# Information Theory: Entropy and Kullback-Leibler Divergence

Today we will go over two functions from information theory and practice working with numeric arrays in `numpy`.

The *entropy* of a probability distribution is $-\sum_i p_i \log p_i$, where $p_i$ is the probability of value $i$ under distribution $p$.

The *KL divergence* between two probability distributions is $\sum_i p_i \log \frac{p_i}{q_i}$.
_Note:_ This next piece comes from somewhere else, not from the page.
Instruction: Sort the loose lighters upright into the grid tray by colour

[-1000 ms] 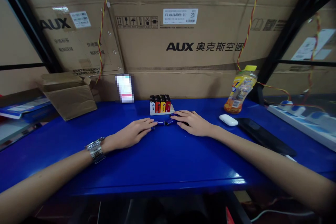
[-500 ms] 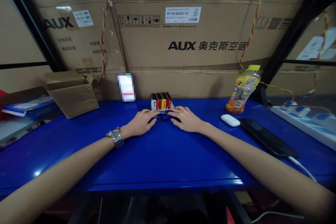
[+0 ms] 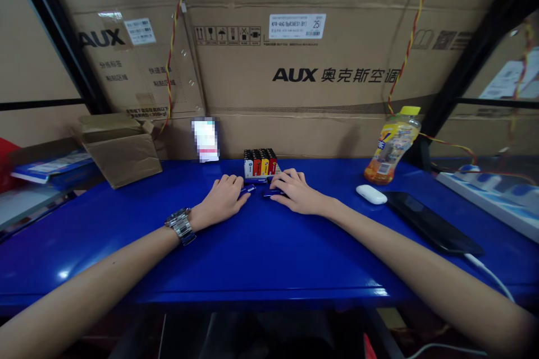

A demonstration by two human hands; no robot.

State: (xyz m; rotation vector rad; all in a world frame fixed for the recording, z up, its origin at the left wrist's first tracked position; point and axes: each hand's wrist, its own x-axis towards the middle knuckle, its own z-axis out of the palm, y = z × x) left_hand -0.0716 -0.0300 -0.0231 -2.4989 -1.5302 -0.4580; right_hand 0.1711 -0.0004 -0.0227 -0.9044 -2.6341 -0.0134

We need to be careful in implementing these functions. They include log and division, so we need to check for zeros.

In [None]:
import numpy

On Wednesday we will start using the `spacy` library to help with tokenization and sentence splitting. Make sure you have it installed and running by then.

In [None]:
# Make sure this works for Wednesday
import spacy

nlp = spacy.load("en_core_web_sm")

Here are some useful numpy functions.

In [None]:
# Create a numeric array from a regular python array
x = numpy.array([0.2, 0.5, 0.3])

x[1]

In [None]:
# Create an empty array and fill specific values
y = numpy.zeros(5)

y[1] = 0.3
y[3] = 0.7

y

In [None]:
# Find the array positions (indices) of non-zero values
bit_array = numpy.array([0, 1, 1, 0, 0, 1, 0, 1])
numpy.nonzero(bit_array)

In [None]:
# select multiple values from an array by asking for an array of integers
bit_array[ numpy.nonzero(bit_array) ]

In [None]:
# Log base 2
numpy.log2(2)

In [None]:
# You can apply numpy functions to every element of an array with one expression
numpy.log2(x)

1.

Write a function `entropy` that takes a numeric array `p` and returns its entropy: $-\sum_i p_i \log_2 p_i$. Decide what to do if `p` does not sum to 1.0, implement this decision, and state what happens in a comment. Ignore values of zero.

2.

Apply your entropy function to at least four distributions with three elements. What is the largest value you can get, and what is the smallest? What is the significance of the largest value? Does it matter which order the values appear in the distribution?

[Written answer here]

3.

Now write a function `kl` that takes two arrays `p` and `q`, and returns the KL divergence: $\sum_i p_i \log \frac{p_i}{q_i}$. Check that both arrays sum to 1.0, and make a decision about what you will do if they do not. Record and implement that decision, as before. Ignore elements for which `p` is zero.

4.

Try several combinations of probability distributions. What are the largest and smallest values you can reach? Does it matter if you switch `p` and `q`?

[Written answer here]


5.

Jensen-Shannon distance is a popular alternative to KL. For distributions `p` and `q` we create a third distribution `r` such that $r_i = \frac{p_i + q_i}{2}$. The JS distance is then half the sum of $KL(p, r)$ and $KL(q, r)$.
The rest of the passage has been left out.